Why observability needs Apache Iceberg
Briefly

Why observability needs Apache Iceberg
"The breakthrough Iceberg achieves for observability is that it lets you keep logs, metrics, and traces as data sets in the same lakehouse that already holds business data. This enables you to explore telemetry with a SQL engine, a notebook, or your existing BI tools without transferring terabytes of data. The glue code and format translation steps that create drift go away."
"Iceberg's seamless schema evolution is well-matched with observability's frequent schema changes. Adding a new label, renaming a field there, or adding a late-arriving dimension from an upstream service is no longer a big deal. Iceberg's hidden partitioning features let you add or rename columns and adjust partition specifications over time without rewriting historical data or breaking queries. It's a much better fit for high-cardinality telemetry than rigid, pre-declared schemas."

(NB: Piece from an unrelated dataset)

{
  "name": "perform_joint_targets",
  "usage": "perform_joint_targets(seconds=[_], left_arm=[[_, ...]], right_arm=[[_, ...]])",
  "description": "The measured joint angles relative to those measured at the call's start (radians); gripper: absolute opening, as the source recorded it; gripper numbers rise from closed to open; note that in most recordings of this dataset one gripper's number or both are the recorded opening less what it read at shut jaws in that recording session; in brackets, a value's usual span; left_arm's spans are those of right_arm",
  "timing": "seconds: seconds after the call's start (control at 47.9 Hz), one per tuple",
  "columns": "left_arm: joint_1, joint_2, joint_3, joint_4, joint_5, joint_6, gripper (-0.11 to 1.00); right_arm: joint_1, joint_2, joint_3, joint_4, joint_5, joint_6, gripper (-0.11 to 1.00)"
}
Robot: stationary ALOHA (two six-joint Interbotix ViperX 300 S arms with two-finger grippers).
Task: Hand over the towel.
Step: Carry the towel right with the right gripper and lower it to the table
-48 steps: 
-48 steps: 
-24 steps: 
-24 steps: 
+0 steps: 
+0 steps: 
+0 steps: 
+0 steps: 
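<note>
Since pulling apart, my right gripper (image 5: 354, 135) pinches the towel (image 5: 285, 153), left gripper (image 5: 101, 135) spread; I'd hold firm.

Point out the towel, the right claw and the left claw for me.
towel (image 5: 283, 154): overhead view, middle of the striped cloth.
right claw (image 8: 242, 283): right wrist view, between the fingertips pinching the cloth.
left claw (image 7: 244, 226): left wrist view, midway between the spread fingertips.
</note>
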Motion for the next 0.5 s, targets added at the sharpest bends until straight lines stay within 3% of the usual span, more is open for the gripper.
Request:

Iceberg enables storing logs, metrics, and traces as datasets alongside business data in a lakehouse, allowing direct exploration via SQL engines, notebooks, or BI tools without moving terabytes. Seamless schema evolution handles frequent telemetry changes such as added labels, field renames, or late-arriving dimensions. Hidden partitioning lets teams add or rename columns and change partition specs without rewriting historical data, fitting high-cardinality telemetry. The manifest and snapshot model provides atomic commits, compaction, and data skipping to sustain write pressure while keeping reads predictable and supporting backfills, deletes, and retention. Time travel permits querying prior table states to compare revisions. The open format enables cross-team access and lake-level governance, removing export/import loops.